__PROBLEM__:
Reproduce exactly the first line of the material below and every line after it, ending with the line that contains "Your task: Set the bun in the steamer". No pictures should be copied.

__DATA SEGMENT__:
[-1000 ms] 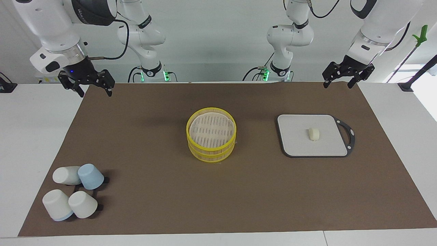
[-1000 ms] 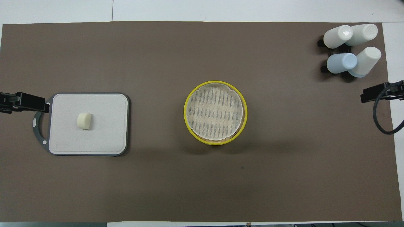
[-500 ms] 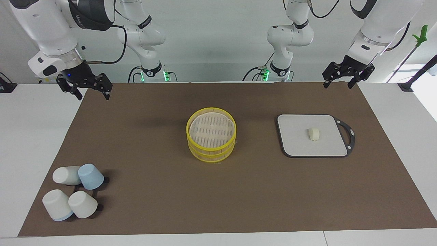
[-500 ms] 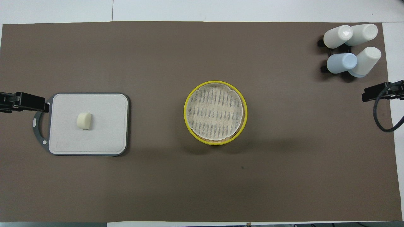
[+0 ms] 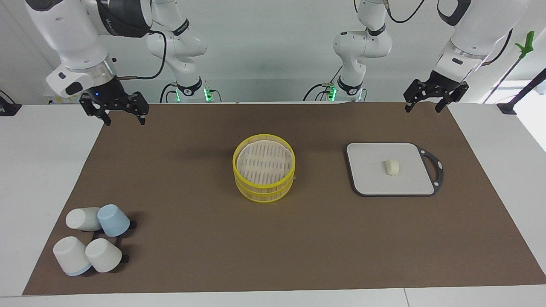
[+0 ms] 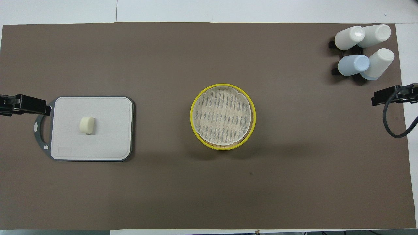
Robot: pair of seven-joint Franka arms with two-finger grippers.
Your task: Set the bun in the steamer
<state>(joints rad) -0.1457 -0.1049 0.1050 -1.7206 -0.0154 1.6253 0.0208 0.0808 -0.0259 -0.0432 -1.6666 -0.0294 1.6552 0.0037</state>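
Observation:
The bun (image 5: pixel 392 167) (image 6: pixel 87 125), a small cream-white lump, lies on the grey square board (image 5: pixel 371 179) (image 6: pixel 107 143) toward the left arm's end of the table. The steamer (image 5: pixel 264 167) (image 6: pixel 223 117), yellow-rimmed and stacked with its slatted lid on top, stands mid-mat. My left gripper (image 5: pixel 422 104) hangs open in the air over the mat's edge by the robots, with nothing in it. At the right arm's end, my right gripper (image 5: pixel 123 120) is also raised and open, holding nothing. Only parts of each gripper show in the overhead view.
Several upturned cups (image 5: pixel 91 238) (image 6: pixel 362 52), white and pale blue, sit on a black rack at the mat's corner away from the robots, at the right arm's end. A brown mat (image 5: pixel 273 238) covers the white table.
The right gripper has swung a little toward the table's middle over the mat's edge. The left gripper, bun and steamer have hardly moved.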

__REPLY TO THE TASK__:
[-1000 ms] 
[-1000 ms] 
[-500 ms] 
[-500 ms] 
[+0 ms] 
[+0 ms] 
Robot: pair of seven-joint Franka arms with two-finger grippers.
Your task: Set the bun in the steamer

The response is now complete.